Aspiring and forward thinking Ai professionals of today choose the ARTiBA knowledge framework for its even as every industry continues to step into an Ai driven world.
The AMDEX™ Release: 15-1.3 knowledge framework is the model encompassing technologies and practices for machine learning and artificial intelligence professionals across elements of deep learning, unsupervised learning, advanced neural networks, heuristics and sophisticated self-training algorithms and structures. The ARTiBA credentialing philosophy The AiE™ credential provides insights into the aspiring Ai professional’s abilities to handle Ai implementation initiatives in diverse business environments because this is what separates true technology innovators from the rest.
Artificial Intelligence is driving the world. ARTiBA certified professionals earn prestige because their specialized credential proves they can work across industries, sectors and organizations of all types. Qualifications and credentials that are not dependent on a specific technology platform, company or sector have much wider acceptability among recruiters, and are valuable for professionals as they can be deployed across any vertical or project.
ARTiBA credentials undergo strict and regular upgradation and rationalization of standards, policies, and content to retain their key feature of industry and sector independence. The AMDEX™ framework along with the ARTiBA certification exam curricula are regularly adjusted and calibrated on knowledge areas, assessment mechanisms, and current global job role-needs in the Ai space internationally.

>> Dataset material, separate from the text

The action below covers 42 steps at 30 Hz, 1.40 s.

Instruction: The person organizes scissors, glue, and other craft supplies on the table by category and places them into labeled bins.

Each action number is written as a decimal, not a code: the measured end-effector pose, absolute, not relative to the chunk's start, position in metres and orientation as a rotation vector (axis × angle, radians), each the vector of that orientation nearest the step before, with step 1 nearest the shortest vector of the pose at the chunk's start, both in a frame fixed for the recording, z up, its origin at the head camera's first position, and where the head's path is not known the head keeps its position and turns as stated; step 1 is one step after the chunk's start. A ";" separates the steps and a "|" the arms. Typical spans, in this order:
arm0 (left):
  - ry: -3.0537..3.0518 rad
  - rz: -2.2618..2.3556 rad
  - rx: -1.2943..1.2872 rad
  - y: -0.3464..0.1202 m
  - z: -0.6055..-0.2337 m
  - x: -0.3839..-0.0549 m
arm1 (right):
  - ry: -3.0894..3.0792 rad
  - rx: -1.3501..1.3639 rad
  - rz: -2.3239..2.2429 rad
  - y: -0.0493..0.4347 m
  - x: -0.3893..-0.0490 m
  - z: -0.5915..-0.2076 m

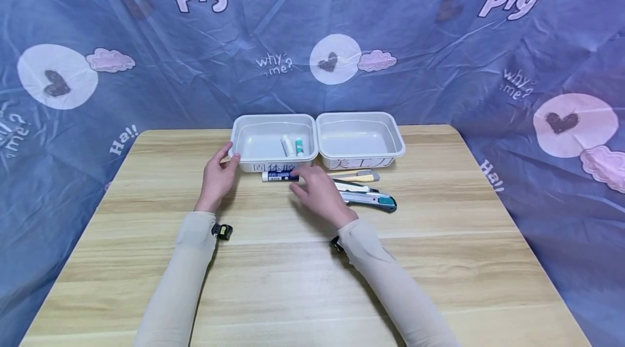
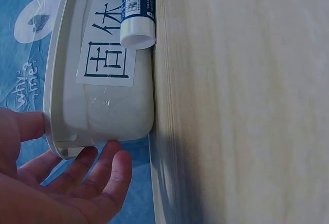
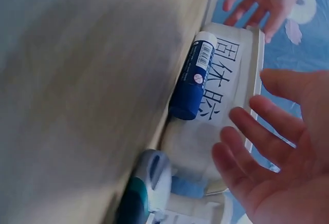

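My left hand (image 1: pixel 217 178) pinches the left end of a white plastic tray (image 1: pixel 236 138), thumb at the rim and fingers against the end wall. Its label has Chinese characters. Two small glue sticks (image 1: pixel 286 146), one white and one green (image 1: pixel 299 147), lie inside. A blue glue stick with a white cap (image 3: pixel 194 75) lies on the table along the tray's front. Over its right end in the head view is my right hand (image 1: pixel 319 193); the right wrist view shows that hand's fingers loosely spread, holding nothing, apart from the stick.
A second labelled white tray (image 1: pixel 360 150) stands against the first on the right. In front of it lie a yellow utility knife (image 1: pixel 363 175), a white one (image 1: pixel 352 187) and a silver-and-black one with a teal part (image 1: pixel 371 200). A blue printed cloth (image 1: pixel 293 87) hangs behind the wooden table (image 1: pixel 273 282).
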<state>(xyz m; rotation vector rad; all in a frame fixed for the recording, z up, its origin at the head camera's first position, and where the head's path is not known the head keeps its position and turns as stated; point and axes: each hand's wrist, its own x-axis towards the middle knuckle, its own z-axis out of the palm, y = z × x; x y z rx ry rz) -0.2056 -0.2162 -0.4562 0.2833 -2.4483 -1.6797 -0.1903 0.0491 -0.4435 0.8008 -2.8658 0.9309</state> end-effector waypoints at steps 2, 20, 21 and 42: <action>-2.447 -1.684 0.285 -0.216 -0.457 -0.206 | -2.886 0.857 0.844 0.047 -0.191 -0.443; -2.442 -1.685 0.281 -0.216 -0.457 -0.205 | -3.029 1.025 0.491 0.032 -0.192 -0.444; -2.441 -1.689 0.278 -0.216 -0.457 -0.205 | -3.036 1.021 0.478 0.032 -0.192 -0.444; -2.465 -1.658 0.288 -0.215 -0.457 -0.205 | -2.972 1.095 0.541 0.032 -0.195 -0.446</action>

The CRIC, formed of leading international researchers, thinkers, practitioners, and influencers in the domain of Artificial Intelligence, Machine Learning, Deep Learning and others, validates and accredits all ARTiBA frameworks, standards, credentialing policies, and certification exam structure and procedures. CRIC’s quarterly audits, reviews, and recommendations help keep the ARTiBA knowledge body on Artificial Intelligence current, updated, and marked-to-industry.
CRIC's chief responsibilities include spearheading research on emerging and disruptive Artificial Intelligence trends and impacts on professional knowledge requirements; industry validation of ARTiBA credentials and related exam-curricula, prescribing and advising on training and content-related issues.
The ARTiBA credential remains constantly and comprehensively marked-to-industry. CRIC’s ongoing research tabs trend in six major global business geographies, sweeping across continents, economies, and geo-political zones. The AMDEX™ framework as well as the ARTiBA certification exam curricula undergo regular updates, upgrades, and adjustments in terms of knowledge areas covered; assessment mechanisms deployed; and professional role-needs addressed to ensure ARTiBA stays mapped to the skills, knowledge and talent needs of the artificial intelligence and machine learning community internationally. CRIC manages the ARTiBA credentialing ecosystem deploying three principles of pan-vertical, cross-sectoral relevance & suitability; geographic-independence & worldwide applicability and cross-platform vendor-neutrality of developer skills.
While cross-platform vendor neutrality of the knowledge framework ensures that ARTiBA validates and credentials professional capacities, promise, and potential of professionals without any bias for specific technology platforms or digital solution vendors; the pan-vertical, cross-sectoral relevance & suitability principle assures industry that the ARTiBA credentialed professional can work equally well across the product-service, business-social, and SME-large divides. The fact that ARTiBA credentials are available around the world punctuates the geographic-independence & pan-world applicability advantage for professionals and companies in every region.